The Times reports that IAG, which also owns Iberia, Aer Lingus and Vueling, in its last annual report stated that it had about £550 million worth of unclaimed vouchers, and the group could book the amount outstanding as revenue, enjoying a boost to profits, once the vouchers expire.

MoneySavingExpert previously reported that British Airways issued 3.3 million flight vouchers for Covid delays and cancellations and many have yet to be used by customers, but who would blame people?

It has been far from easy jetting off on holiday in recent times from airport strikes to extreme weather events such as scorching heatwaves and deadly flooding making people second guess whether they should book that trip or even hop onto the plane to their destination.
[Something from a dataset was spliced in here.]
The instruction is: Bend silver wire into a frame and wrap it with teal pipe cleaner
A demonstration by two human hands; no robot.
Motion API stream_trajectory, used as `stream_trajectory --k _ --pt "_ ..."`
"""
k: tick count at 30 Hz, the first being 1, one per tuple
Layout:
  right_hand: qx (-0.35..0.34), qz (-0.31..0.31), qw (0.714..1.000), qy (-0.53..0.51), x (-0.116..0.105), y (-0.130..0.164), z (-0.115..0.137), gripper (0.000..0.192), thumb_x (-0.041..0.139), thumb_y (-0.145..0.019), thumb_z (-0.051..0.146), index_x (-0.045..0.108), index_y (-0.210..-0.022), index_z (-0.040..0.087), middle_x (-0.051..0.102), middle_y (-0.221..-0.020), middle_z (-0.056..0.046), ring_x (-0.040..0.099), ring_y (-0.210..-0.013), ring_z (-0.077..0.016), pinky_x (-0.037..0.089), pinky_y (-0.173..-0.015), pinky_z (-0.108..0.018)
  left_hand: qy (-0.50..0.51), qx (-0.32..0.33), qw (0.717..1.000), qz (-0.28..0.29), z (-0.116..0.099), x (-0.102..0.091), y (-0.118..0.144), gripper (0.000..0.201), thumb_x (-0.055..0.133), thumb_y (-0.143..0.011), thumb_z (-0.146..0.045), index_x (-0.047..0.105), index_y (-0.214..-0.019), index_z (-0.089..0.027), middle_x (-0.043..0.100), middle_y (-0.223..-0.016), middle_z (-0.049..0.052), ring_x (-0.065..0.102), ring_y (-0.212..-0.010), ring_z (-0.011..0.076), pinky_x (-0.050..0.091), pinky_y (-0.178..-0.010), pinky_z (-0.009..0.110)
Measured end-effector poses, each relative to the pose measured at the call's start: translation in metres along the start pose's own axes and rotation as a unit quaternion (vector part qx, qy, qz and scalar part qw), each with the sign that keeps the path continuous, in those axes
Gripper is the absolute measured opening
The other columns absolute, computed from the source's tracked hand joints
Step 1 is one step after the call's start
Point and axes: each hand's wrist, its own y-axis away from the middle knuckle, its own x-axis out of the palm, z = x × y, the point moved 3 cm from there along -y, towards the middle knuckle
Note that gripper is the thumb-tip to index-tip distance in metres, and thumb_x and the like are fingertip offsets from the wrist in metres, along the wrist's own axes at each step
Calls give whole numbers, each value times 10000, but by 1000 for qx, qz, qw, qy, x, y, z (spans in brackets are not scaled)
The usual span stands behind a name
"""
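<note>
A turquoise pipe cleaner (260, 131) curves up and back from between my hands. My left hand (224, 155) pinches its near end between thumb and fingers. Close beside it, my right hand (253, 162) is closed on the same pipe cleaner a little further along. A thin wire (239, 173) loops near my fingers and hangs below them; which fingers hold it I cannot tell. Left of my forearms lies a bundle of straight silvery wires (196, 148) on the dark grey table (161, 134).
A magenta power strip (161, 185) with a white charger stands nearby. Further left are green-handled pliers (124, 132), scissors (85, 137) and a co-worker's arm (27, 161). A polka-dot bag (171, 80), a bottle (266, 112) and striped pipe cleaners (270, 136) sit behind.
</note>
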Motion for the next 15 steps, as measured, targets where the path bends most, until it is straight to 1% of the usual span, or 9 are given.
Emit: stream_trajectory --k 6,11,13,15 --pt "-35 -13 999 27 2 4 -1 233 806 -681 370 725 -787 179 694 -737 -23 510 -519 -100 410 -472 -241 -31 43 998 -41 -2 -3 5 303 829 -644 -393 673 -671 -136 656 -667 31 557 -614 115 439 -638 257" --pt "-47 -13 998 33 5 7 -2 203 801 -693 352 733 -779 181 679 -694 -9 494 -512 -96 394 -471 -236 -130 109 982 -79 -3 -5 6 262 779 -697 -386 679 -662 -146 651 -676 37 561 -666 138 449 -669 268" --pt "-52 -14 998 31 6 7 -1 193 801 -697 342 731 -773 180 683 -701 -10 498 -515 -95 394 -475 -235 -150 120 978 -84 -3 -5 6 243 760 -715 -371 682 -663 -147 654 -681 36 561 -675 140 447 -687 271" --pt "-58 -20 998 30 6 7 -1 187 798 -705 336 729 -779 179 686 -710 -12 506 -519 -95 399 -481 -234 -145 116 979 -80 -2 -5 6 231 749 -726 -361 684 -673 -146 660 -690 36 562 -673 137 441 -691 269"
Instead of unused vouchers and British Airways potentially earning a profit from this, the airline should do the correct moral thing and give passengers their money back - even if they decided three years ago to opt for the voucher.

In January this year Jennie Barber took British Airways to court as the airline refused to give her a refund after she had chosen a flight voucher.

She had booked two return tickets to Japan in January 2020 with her flights set to depart in May that year. But they were later cancelled because of Covid restrictions.

Ms Barber, during research at her local library, discovered the Law Reform (Frustrated Contracts) Act 1943 which outlines that, as her ticket is deemed “a contract governed by English law” she was legally entitled to a full refund.

The court ended up awarding her £2,523.42, which covered the flight tickets, interest accrued and additional costs - showing that passengers are legally and rightly entitled to getting their money back.

The fact that British Airways is still not wavering on allowing those who chose flight vouchers to get a refund instead is appalling. They have pushed the deadline further back to September, but surely if there are so many unused vouchers the airline should not sit on the money but give it back?

So if passengers haven’t redeemed their voucher and would prefer a refund now, BA needs to honour this and give them their money back.